In a year packed with remarkably bizarre and novel developments, Fleetwood Mac have somehow emerged as one of 2020’s biggest musical acts. TikTok user @420doggface208, aka Nathan Apodaca, became something of a household name after his longboarding video soundtracked by “Dreams” went incredibly viral earlier this month. While he’s already garnered countless donations, a new truck from Ocean Spray, and paying customers for his custom Halloween costumes, Fleetwood Mac has reaped considerable benefit.
Earlier this week, the group returned to the Billboard Top 40 for the first time in decades. “Dreams” clocked in at no. 21 and may not be finished scaling the charts. It takes an incredibly specific set of conditions for something like this to maintain its viral shelf life — Apodaca’s willingness to ride out his five minutes, in addition to the band’s giddy embrace of TikTok has certainly helped. Mick Fleetwood joining the platform and gliding around might have bought it at extra week on the chart, and Stevie Nicks’ contribution might ensure it climbs more spots.
You can chalk it up to “Dreams” itself, a perfect, already beloved song that always creeps back into popular culture one way or another. But this sort of surprise revival for decades-old songs is becoming the new normal. Back in the summer, a pair of reaction video twins sent Phil Collins’ “In the Air Tonight” back onto the charts. (It remains to be seen if the song’s controversial use at a recent Trump rally will give it a similar boost.)
These are just two of the new avenues for old artists to regain popular foothold, whether it’s podcasts, memoirs, or viral TikTok challenges. Song syncs in like, a Netflix movie, can still push an old song into prominence, but these unpredictable methods are largely the best way to get it there. Every generation gets its “Don’t Stop Believin’” on The Sopranos or “Bohemian Rhapsody” in Wayne’s World, but now those monocultural moments for classic songs play out on TikTok with a shoestring budget.
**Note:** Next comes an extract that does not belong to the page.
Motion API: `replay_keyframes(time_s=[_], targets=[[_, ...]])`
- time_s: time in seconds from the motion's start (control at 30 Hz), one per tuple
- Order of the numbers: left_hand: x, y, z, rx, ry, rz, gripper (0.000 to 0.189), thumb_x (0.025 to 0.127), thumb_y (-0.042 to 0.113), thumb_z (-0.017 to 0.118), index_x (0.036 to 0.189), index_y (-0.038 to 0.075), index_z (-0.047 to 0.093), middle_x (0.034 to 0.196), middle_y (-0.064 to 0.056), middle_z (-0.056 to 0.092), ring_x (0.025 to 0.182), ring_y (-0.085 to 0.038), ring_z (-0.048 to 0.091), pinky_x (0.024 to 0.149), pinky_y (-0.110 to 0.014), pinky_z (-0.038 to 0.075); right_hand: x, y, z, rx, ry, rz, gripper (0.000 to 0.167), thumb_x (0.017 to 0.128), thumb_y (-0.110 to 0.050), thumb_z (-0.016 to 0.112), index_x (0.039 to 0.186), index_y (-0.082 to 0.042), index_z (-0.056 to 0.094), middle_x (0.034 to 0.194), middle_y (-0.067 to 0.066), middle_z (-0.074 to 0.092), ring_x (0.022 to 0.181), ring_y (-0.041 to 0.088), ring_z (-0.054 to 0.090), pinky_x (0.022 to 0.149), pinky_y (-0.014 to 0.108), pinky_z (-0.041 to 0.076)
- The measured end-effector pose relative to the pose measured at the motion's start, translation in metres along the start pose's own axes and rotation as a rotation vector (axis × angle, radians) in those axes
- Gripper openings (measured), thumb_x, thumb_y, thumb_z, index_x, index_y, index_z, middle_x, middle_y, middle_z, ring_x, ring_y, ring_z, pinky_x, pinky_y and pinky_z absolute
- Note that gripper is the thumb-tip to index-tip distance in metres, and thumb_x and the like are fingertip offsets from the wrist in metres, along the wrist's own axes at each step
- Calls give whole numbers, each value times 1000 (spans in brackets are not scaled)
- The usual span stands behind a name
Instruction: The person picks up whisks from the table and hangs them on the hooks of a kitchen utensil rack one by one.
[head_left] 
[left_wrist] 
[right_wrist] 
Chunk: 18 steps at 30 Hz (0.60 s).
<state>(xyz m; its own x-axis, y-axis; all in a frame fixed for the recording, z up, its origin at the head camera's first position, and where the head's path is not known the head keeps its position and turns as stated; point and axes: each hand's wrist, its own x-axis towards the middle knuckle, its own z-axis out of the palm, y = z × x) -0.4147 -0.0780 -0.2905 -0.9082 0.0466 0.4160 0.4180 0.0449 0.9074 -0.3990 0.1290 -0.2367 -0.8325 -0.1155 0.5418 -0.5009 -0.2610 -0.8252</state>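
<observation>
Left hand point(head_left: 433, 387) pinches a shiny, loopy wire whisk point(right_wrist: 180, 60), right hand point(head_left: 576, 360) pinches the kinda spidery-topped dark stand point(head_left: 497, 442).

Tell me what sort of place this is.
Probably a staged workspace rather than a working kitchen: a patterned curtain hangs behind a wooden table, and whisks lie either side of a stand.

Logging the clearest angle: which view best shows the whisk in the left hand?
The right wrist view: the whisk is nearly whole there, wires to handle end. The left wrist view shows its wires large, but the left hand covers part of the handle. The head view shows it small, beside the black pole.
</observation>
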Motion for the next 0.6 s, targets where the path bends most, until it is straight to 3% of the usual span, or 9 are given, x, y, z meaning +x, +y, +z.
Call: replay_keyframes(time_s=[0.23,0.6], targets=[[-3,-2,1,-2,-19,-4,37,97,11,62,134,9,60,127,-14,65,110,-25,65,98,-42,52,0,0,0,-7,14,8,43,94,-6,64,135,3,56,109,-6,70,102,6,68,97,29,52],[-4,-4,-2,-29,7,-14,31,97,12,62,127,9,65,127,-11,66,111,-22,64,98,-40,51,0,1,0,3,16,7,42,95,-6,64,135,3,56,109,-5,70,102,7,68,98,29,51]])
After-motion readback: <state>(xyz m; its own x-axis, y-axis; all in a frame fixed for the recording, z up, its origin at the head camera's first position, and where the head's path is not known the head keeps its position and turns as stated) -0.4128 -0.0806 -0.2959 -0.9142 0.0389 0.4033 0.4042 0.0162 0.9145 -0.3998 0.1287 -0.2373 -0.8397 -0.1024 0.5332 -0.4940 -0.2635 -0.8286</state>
If you’ll indulge this masochistic exercise: consider the viral rap challenges that consumed either side of the 2016 election. Hillary Clinton and Bon Jovi tackled the “Black Beatles” Mannequin Challenge as a final attempt to woo voters who ultimately didn’t turn out in high enough numbers in the necessary states. As a good sport to the song’s name, Paul McCartney gave it a try. Future’s “Mask Off” challenge roped in so many different unexpected cover artists. But there’s a degree of coattail riding — and on the part of major label bidders, deliberate attempts to make these things happen — that something like the resurgence of “Dreams” doesn’t evoke. The difference doesn’t speak to Where America Is Right Now so much as the complete lawlessness of what makes a chart hit anymore.
Any number of indie-leaning stars, from Beach Bunny to beabadoobee, can probably testify that having even a three-year-old song surge out of nowhere is a dizzying experience. Even in a case like Lizzo’s “Truth Hurts,” a song can go super viral on TikTok two years after its release, to the point where she had no choice but to include it as a bonus track on the deluxe version of Cuz I Love You. No one — including the artists and their major label handlers — seem to grasp what’s going to stick in the way that “Dreams” has.
Even if the primary vessels for younger generations to find out about classic artists fade further into obscurity — think classic rock radio, Guitar Hero, or even American Idol — there’s always going to be a revivalist spirit under new unpredictable conditions. TikTok’s virality truly feels like it can come for any legacy classic rock act with the right vibe or cultural standing — it’s just their call to tie on the roller skates.